How many lines in the records below contain "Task"? Reply with the number alone.

[Records supplied — start]

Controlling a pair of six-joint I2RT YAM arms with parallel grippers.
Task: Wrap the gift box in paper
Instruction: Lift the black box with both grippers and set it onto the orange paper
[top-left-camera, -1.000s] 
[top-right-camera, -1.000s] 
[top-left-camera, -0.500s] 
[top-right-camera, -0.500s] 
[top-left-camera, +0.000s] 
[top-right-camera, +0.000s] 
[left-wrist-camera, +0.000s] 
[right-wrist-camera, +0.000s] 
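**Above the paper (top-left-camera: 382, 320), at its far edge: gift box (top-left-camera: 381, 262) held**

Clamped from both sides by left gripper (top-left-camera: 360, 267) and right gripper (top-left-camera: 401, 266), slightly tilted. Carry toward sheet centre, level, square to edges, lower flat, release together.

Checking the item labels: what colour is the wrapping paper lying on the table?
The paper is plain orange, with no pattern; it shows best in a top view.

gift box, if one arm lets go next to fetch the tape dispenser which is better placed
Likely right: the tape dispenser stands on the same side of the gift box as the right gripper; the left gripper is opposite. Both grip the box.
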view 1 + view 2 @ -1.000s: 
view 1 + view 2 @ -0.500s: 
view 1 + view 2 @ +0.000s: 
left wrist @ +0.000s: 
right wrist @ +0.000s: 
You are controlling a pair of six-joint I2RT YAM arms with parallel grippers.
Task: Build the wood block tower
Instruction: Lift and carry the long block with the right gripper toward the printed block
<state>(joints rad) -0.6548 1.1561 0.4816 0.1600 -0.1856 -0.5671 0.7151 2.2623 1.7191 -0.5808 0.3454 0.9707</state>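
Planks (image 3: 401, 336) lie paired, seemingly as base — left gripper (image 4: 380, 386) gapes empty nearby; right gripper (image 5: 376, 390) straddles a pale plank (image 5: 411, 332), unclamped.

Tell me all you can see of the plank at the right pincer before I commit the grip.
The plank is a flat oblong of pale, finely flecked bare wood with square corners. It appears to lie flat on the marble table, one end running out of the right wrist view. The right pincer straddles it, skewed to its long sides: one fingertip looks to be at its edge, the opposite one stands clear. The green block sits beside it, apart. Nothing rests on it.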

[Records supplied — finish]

*Your solution*. 2